Michelle just let your mom cool down and if she doesn't make contact with you and your brother within a week or two, then go and speak to her and tell her that you know she is grieving and feel her outburst to you and your brother is not called for. Tell her how it makes you feel that you are both reaching out to her and she is pushing you away. Ask her if she want's space you will give it to her and she can contact you when she is ready and if it is too long then you will both come knocking on her door. Try and get perhaps one of her siblings if she has any to be with her and help her get through her grief.
I lost my husband of 44yrs. 14 months to cancer and it was a volatile time for all of us. My husband took me shopping and my daughter didn't want to, and it caused problems. I felt a burden and had my only outburst at this time and wanted to go away and leave everyone. After grief our whole world alters, and changes.
Grief does this. It can turn us upside down for a while. We can feel a burden to ourselves and others. and actually push people away from us without thinking we are doing this. I was caregiver to my husband for 3yrs. and this was a loss I wasn't prepared for. One loses so much more than other's can observe. It is as if our life has come to a halt and we don't know what to do with ourselves never mind go on in life.

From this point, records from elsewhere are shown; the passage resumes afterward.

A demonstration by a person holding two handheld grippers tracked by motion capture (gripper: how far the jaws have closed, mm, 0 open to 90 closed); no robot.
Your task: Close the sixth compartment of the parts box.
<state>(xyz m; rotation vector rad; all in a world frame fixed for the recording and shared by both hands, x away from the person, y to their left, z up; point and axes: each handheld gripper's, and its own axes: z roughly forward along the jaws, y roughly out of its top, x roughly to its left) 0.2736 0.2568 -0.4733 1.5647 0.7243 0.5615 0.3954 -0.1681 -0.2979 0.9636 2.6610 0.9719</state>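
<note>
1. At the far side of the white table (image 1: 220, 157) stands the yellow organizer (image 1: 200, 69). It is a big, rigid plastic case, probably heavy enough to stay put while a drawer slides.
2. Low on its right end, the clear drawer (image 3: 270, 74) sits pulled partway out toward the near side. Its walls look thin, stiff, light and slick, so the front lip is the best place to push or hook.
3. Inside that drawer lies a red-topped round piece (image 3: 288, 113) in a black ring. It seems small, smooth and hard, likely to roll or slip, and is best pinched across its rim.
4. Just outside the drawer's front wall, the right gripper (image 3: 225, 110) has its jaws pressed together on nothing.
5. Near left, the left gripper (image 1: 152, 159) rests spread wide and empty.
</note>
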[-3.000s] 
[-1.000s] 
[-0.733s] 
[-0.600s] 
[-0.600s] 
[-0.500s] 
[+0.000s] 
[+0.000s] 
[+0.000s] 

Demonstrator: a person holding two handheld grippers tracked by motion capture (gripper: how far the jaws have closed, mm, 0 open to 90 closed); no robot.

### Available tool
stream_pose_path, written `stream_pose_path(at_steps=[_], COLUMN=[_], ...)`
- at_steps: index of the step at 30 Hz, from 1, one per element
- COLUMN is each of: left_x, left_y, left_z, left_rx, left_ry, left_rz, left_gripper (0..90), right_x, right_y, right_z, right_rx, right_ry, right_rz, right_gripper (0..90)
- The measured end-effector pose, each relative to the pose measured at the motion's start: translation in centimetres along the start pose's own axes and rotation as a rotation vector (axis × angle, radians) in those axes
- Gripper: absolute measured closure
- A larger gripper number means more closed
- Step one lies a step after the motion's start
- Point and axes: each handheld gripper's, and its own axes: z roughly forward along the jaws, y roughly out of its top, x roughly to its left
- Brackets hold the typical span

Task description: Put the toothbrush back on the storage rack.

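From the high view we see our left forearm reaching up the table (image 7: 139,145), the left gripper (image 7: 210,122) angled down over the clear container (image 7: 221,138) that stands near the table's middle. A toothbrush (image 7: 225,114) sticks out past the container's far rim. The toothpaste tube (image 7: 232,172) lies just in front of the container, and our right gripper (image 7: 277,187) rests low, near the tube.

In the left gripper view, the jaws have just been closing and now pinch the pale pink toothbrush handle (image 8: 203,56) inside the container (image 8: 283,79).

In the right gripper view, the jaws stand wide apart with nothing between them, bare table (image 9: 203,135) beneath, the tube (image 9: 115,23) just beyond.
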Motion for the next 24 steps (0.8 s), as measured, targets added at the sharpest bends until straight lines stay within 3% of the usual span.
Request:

You are a busy mother and so your mother will feel she is a burden. It is difficult for us older generation to fill our days and make them meaningful. Many can take up their lives again and make them count but if you have health issues this makes it more difficult to live an independent life. Even if you get your mom involved in outside activities or get her some counselling she may see this in a negative way as you palming her on to other people. You can only do your best. But if this behaviour starts affecting your own life and family you may have to make it clear or walk away for some time.